CAMEROUN :: Vaincre la politique de l’inimitié pour remporter les présidentielles de 2025 :: CAMEROON
© Correspondance : Par Louis-Marie Kakdeu | 12 Feb 2025 07:08:05 | 605Dans son ouvrage intitulé « Politique de l’inimitié », Achille Mbembe analyse la politique contemporaine orientée vers la globalisation de la relation d’inimitié, la militarisation des conflits et la multiplication des frontières. Ces frontières sont des clivages. La politique est devenue trop clivante. Il s’agit du populisme qui se manifeste principalement par l’accentuation des antagonismes sociaux et la catégorisation hégémonique. La volonté d’écraser les autres et non la volonté de rassembler. Le discours politique se limite de nos jours à donner de bons points à NOUS et de mauvais points à EUX. C’est le NOUS contre le EUX. Le EUX représente une menace pour le NOUS. La politique contemporaine consiste à vouloir neutraliser le EUX. Le postulat est que la communauté du NOUS sera en paix et en harmonie après l’exclusion du EUX. Or, c’est une illusion. La politique contemporaine se fait sur l’axe Amour-Haine : l’Amour pour NOUS et la Haine pour EUX. Je me propose de prendre quelques faits saillants dans la politique camerounaise pour illustrer cette dérive démocratique et tirer une perspective logique pour les élections présidentielles de 2025 au Cameroun.
« Ce sont des collabos »
Quelques fois, je me demande si je me porterai candidat moi-même à une élection au Cameroun. J’ai peur de devoir abandonner ma science pour m’accoutumer du populisme. J’ai peur de devoir dire essentiellement ce que les gens veulent entendre. J’ai peur de devoir corrompre les consciences pour que l’on m’accorde de l’attention. J’ai peur de devoir m’accoutumer de l’inversion des valeurs. Jusqu’ici, la politique a consisté à entretenir une relation d’inimitié entre l’opposition et le pouvoir. On parle de « collabos » au Cameroun en référence à l’opposant qui entretiendrait une « relation incestueuse » avec le pouvoir. Qu’est-ce qu’une relation incestueuse au Cameroun ? Il s’agit simplement de la collaboration avec les autorités publiques dans le cadre d’un projet.
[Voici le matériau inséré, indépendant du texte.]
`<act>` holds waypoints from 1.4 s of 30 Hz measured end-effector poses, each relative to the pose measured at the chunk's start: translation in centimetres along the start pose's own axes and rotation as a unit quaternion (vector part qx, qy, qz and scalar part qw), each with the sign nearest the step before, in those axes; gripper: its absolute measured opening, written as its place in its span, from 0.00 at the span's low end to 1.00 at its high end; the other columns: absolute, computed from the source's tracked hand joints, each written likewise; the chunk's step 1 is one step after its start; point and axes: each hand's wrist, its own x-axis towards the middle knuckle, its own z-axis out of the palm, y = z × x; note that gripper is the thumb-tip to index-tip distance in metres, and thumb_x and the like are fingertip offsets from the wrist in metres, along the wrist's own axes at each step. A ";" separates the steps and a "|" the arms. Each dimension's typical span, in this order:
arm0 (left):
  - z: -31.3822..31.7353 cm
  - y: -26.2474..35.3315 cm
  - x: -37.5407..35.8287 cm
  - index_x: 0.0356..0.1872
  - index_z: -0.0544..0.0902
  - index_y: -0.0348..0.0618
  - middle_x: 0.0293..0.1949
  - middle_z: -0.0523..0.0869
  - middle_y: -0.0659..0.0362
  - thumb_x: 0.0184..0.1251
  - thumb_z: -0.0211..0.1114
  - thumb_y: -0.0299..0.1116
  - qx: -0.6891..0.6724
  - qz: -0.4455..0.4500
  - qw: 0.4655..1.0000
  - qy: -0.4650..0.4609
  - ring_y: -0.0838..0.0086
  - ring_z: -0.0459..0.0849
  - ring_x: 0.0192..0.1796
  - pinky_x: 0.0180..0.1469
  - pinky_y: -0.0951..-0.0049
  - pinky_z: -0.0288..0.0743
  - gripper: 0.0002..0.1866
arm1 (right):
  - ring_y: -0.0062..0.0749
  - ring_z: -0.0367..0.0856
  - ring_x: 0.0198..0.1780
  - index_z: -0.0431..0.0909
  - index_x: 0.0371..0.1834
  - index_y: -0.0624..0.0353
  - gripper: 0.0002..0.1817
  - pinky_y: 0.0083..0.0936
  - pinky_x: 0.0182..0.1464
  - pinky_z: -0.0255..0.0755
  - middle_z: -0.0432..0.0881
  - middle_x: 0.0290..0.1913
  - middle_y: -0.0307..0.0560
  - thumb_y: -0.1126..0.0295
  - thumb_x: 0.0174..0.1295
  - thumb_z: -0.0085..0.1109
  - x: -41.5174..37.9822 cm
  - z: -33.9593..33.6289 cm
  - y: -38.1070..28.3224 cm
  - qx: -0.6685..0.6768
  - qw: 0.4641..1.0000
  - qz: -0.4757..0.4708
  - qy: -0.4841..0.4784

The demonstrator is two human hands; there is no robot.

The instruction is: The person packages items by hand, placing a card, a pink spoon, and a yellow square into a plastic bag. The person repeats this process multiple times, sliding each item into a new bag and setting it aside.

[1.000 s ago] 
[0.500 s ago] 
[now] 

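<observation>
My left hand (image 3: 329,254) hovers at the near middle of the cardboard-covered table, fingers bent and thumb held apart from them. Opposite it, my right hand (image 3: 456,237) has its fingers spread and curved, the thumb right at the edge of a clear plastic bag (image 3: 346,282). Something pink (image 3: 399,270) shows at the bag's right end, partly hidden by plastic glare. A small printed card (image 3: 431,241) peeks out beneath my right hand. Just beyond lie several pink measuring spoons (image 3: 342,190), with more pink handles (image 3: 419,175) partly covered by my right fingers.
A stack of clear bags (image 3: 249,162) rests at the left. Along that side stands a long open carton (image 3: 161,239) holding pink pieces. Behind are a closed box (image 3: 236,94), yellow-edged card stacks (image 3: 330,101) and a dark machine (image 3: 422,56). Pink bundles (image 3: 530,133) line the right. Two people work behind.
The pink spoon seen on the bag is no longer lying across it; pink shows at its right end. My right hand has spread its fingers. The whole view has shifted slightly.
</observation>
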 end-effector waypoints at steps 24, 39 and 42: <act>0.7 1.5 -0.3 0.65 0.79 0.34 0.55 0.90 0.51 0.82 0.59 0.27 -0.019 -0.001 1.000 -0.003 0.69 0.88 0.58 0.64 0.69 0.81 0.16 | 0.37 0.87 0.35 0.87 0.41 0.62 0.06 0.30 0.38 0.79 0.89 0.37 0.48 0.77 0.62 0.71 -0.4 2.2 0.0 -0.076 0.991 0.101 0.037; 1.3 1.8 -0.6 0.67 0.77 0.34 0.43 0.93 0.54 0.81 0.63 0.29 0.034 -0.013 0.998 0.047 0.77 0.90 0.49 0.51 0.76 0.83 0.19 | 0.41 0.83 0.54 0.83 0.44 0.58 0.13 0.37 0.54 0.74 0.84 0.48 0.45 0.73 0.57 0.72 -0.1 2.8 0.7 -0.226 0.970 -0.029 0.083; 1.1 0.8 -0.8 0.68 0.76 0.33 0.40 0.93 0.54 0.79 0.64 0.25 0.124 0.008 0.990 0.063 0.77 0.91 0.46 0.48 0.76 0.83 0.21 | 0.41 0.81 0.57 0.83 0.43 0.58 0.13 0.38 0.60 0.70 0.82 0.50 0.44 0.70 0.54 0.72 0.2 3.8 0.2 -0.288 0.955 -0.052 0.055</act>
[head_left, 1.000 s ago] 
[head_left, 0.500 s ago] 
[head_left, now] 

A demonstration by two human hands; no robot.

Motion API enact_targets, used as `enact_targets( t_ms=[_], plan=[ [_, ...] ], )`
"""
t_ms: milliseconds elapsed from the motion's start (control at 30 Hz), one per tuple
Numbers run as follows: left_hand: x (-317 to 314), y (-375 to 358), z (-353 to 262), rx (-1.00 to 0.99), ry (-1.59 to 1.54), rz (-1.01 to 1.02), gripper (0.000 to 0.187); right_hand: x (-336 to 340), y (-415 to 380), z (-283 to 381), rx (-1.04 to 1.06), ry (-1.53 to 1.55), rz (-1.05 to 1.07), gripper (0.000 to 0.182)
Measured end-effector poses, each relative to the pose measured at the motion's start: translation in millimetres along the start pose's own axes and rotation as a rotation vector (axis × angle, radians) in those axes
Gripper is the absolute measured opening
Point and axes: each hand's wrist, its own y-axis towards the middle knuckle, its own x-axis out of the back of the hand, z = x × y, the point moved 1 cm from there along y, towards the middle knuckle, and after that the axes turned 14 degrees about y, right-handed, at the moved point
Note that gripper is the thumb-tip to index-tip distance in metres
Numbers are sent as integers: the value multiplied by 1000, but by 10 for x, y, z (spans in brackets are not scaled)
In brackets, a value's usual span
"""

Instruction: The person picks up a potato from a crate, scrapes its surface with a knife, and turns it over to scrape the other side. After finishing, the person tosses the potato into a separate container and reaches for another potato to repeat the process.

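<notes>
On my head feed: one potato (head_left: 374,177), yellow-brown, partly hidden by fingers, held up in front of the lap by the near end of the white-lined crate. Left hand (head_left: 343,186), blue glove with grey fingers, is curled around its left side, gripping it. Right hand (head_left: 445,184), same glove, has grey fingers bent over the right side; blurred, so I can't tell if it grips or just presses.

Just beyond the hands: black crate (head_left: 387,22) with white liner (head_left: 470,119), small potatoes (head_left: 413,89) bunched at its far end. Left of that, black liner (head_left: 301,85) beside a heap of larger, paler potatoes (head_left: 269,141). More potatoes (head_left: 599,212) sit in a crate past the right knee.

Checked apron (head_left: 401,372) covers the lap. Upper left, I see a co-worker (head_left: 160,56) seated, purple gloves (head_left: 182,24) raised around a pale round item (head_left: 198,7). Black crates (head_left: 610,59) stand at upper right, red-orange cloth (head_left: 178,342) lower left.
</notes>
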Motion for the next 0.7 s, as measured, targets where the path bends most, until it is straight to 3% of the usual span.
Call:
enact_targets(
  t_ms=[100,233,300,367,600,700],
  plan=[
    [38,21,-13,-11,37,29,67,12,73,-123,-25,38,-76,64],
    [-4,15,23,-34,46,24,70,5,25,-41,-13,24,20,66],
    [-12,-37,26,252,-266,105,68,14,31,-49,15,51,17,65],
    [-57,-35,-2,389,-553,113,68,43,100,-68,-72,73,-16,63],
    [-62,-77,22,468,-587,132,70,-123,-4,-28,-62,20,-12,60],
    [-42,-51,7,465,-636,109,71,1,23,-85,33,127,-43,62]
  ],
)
Pour mieux comprendre, introduisons un autre terme, « proposants », qui permet de désigner péjorativement ceux des partis politiques qui portent un projet alternatif pour le pays. Sur l’axe Amour-Haine, il n’y a pas de « propositions » à faire ; il faut « s’opposer », full stop. C’est quoi « s’opposer » ? Il faut montrer que l’on est celui ou celle qui déteste le plus les autorités en place. S’opposer à la camerounaise signifie dévaloriser l’adversaire politique et se valoriser soi-même. Les mécanismes sont : dénoncer en permanence, se défouler, injurier, calomnier, se victimiser, etc. Il faut en fait « aboyer ». Question : Depuis les années 1990 que l’on aboie, est-ce que la caravane s’est arrêtée de passer ? Cela a-t-il suffit à faire tomber le Président Paul Biya ? La réponse est NON. Pourquoi ? Parce que Paul Biya se la joue parfaitement bien.
Des cabinets noirs sont aujourd’hui à l’œuvre pour instiguer la division et renforcer les clivages. Le niveau de clivage est telle qu’une seule fraction ne peut prendre le pouvoir à elle-seule. Le but de la communication des adversaires du changement est d’œuvrer pour que les fractions ne s’entendent jamais. Les Camerounais vivent des cloisons qui sont en fait des horizons fermés que l’on leur assigne. Rares sont ceux qui savent qu’il existe une vie au-delà de l’horizon. Le régime fabrique des micro-revendications communautaires, qui permettent en fait à un citoyen cloisonné de manger sa part en regardant ce qu’il y a dans le plat de l’autre. Et comme on ne partage pas équitablement les ressources du pays, alors ça jacasse !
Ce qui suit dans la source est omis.